Five books that mean a lot to me:

  • Under the Frog by Tobor Fischer, a Hungarian writer who in I think the late 80s wrote this book about a slacker bunch of industrial league basketball players who get caught up in the Hungarian uprising of 1956. The best book I have read in 15 years.
  • Wind in the Willows for the sheer mindless violence and the reference to best Burton, an almost extinct ale style all glossed over as a children’s book. Bought Christmastime circa 1988 in a line up at a children’s book store in Halifax. When the clerk said how nice it was to give books to children at the holidays, I pointed out that I had a rather nice single malt as well as a head cold and I was taking them both with the book to bed for the weekend, not packaging it up for some child. I am so glad I have changed into the little ray of sunshine I am today.
  • The Big Book of Brewing by Dave Line circa 1975 who gave me and many others a first understanding about the science behind a topic so as to understand the topic in a way that has given me so much joy.
  • The Yachtsman’s Weekend Book, by John Irving. A small 1930s encyclopedia in one volume of things you need to know on a boating weekend off Britian circa 1938: lines, silhouettes of other boats, how to get through Dutchcustoms, how to eat in a force 7 storm, what to drink and sing, the names of the stars. AND
  • Esso Power Players hardcover 1970-1971 sticker album. We worked hard to fill out that book. Most effort I ever put into one book.

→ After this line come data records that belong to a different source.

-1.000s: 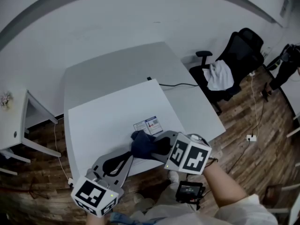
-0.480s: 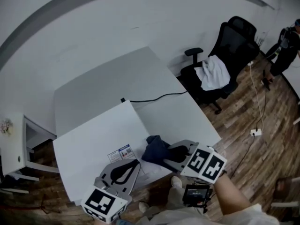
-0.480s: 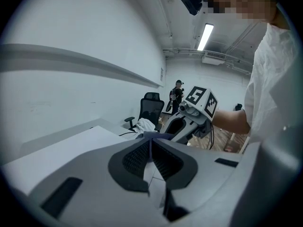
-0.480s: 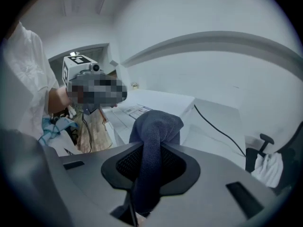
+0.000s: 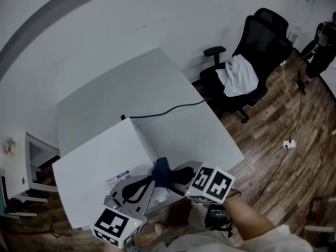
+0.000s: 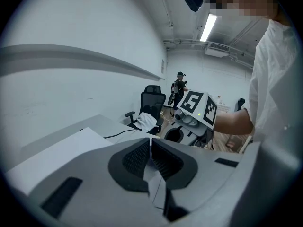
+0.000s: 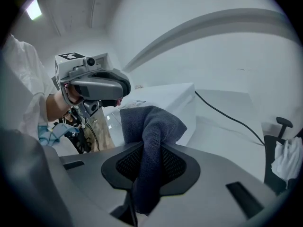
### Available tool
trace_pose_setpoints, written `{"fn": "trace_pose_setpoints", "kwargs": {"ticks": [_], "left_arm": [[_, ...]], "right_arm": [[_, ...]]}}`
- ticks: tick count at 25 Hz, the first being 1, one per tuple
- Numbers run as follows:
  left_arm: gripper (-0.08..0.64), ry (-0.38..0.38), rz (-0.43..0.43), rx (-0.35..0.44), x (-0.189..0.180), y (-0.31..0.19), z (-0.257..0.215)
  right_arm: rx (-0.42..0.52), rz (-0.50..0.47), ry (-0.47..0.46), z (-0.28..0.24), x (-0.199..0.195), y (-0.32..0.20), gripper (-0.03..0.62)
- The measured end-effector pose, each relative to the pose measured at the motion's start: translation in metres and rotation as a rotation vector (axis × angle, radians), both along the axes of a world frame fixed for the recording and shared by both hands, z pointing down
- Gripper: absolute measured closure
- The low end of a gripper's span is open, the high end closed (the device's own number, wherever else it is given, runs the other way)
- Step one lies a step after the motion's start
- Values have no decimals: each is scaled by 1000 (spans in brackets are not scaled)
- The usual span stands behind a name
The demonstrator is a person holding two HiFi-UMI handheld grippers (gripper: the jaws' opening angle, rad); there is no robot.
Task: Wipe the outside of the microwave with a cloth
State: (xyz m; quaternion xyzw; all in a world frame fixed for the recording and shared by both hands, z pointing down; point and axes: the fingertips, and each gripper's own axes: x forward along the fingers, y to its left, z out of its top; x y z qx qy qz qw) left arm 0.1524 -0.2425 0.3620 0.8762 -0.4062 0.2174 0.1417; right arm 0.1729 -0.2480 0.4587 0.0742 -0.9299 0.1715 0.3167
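Holding a dark blue cloth (image 7: pixel 152 126) in the right gripper (image 7: pixel 149 169), pads closed tight on a fold of it, with a bunch sticking up past the tips and a tail hanging down between them. Holding the left gripper (image 6: pixel 150 157) just beside it, on its left, pads pressed flat together with nothing between. Pointing both across the near edge of the microwave (image 5: pixel 100 156), a white box on the near left part of a white table (image 5: pixel 202 135). With the cloth over the microwave's top, by the front right corner; cannot tell whether touching it. On that top, just left of the grippers, a small printed sticker (image 5: pixel 118 181). From the back of the microwave, a black cable (image 5: pixel 168 109) curving right across the table. Beyond the table's right end, on a wood floor (image 5: pixel 283 182), a black chair (image 5: pixel 265 35) with white fabric (image 5: pixel 239 75) draped over its seat. At the far right edge, a person (image 5: pixel 320 51) in dark clothes, too small for more
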Motion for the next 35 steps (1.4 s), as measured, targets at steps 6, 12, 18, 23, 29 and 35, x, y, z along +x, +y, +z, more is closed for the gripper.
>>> {"fn": "trace_pose_setpoints", "kwargs": {"ticks": [6, 12, 18, 23, 29, 35], "left_arm": [[555, -18, -11, -24, 8, -18, 10], [517, -101, -17, -104, 9, -26, 29], [492, -167, -16, -144, 4, -45, 34], [488, -184, -28, -160, -1, -53, 38], [488, -188, -58, -154, -11, -68, 40], [488, -200, -69, -154, -18, -84, 39]], "right_arm": [[-10, -35, -19, 7, -7, -7, 495], [3, -56, -45, 9, -13, -17, 495], [13, -85, -55, 12, -24, -30, 495], [9, -71, -63, 12, -27, -41, 495], [8, -47, -78, 15, -39, -65, 495], [22, -48, -88, 14, -55, -95, 495]]}}
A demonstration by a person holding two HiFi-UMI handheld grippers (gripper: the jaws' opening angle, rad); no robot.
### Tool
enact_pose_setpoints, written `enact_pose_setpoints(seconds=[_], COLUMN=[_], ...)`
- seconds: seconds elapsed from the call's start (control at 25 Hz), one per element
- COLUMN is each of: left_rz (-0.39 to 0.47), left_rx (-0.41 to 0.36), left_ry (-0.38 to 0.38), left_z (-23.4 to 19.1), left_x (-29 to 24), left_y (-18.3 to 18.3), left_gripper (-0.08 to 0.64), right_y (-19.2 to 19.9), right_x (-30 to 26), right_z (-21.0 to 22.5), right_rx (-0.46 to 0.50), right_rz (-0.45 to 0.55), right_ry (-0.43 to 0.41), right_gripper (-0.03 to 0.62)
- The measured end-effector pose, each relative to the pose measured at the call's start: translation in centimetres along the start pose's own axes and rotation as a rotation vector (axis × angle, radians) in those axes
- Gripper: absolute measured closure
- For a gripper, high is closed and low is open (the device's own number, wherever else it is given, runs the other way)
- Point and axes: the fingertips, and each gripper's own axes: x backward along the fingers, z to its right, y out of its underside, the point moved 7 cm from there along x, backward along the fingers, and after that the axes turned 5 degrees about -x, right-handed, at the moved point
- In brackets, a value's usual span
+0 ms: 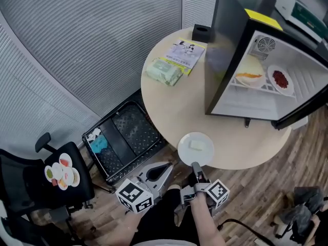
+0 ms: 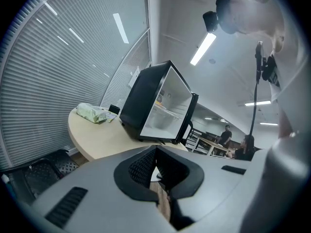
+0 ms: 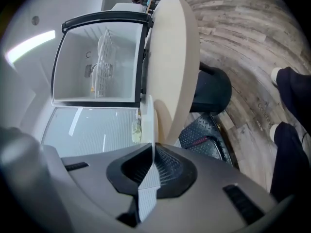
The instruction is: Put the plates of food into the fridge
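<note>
A: Two plates are in already: orange-food plate [image 1: 250,79] and red-food plate [image 1: 281,80], side by side on the shelf of the fridge [image 1: 230,45]. Where's the third?
B: Last plate [image 1: 186,154] sits at the near edge of the counter [image 1: 169,106], rim hanging over toward the person, pale food piece [image 1: 198,144] on it. Can't tell if it's lifted clear or resting.
A: Why the edge?
B: My read: the overhang lets a jaw get under the rim. Right tongs [image 1: 196,167] are clenched on that rim, thin edge pinched between the pads.
A: Left tongs [image 1: 170,164]?
B: Just beside, off the counter's edge, tips together, nothing between them. Idle, out of the way.
A: Door [image 1: 303,110]?
B: Swung wide, opening faces the right of the head view. Shelf looks taken; room shows below it, so I'd guess it goes there.
A: Obstacles?
B: Green packet [image 1: 165,72], leaflet [image 1: 185,53], small black box [image 1: 202,33] on the far side, well apart from the path. Risk: rim-only pinch, plate could tip. Keep it level going in.
</note>
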Motion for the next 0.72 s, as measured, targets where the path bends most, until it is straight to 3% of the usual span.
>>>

Kept us sane the one year we lived in Sydney Mines, Cape Breton.

Done: I tag Arthur in NS, Marian in Budapest, Alfons in Amsterdam, Blork in Montreal and Craig in PEI.

Internet Memories

Along with the lack of any coherent or useful organization or indexing, this medium suffers from a lack of its own history. Sure there is the Internet Archive capturing something like one front page screen shot in every 12,486,081,230 and those high level no details stuff time lines about when the first email was sent.. but you were not there. What we need to do is create anecdotes to capture what the experience was really like when you first plugged in. Here are some of mine:

  • German Web TV – around 1996 or so someone had set up a system where you could watch screen shots from German TV. I do not recall any audio. I do recall they were about the first site to try to do this and there seemed to be about 15 channels or so. They refreshed every 3 to 10 seconds. Soccer was hard to follow. Blue movies at suppertime were a bit of a startler in the days of far fewer cable channels in smalltown Canada.
  • Operating stuff through web cams – sort of related to the above but interactive. You could run the switching of a toy train set in Germany and usually you had to wait a few minutes for your command to come up in the line up of global command givers. Somewhere else there was a garden in a small room which you could look around with a camera, dig a bit and even plant a seed. Probably the most nicest most innocent amateur sites you will ever see.
  • Usenet – an actually working uncensored universal bulletin board system where you could find the greatest nerds in any topic you wanted debating the issue of their affection in fine and incredibly nasty detail. Killed by cross posting porn spammers and, I think, take over by Google.
  • The coffee pot and the aquarium – just so someone else won’t mention them first, there were two sites with extremely early web video. The cameras were static, one aimed at a coffee pot and one aimed at a tank of fish. We stared for hours.

Some of these things may sill be there but I don’t go looking for them anymore.

Share your web anecdotes. It’s been ten years now since I started playing with this damn thing so its about time to get nostalgic. If you have a link to that German toy train, it would be a nice touch.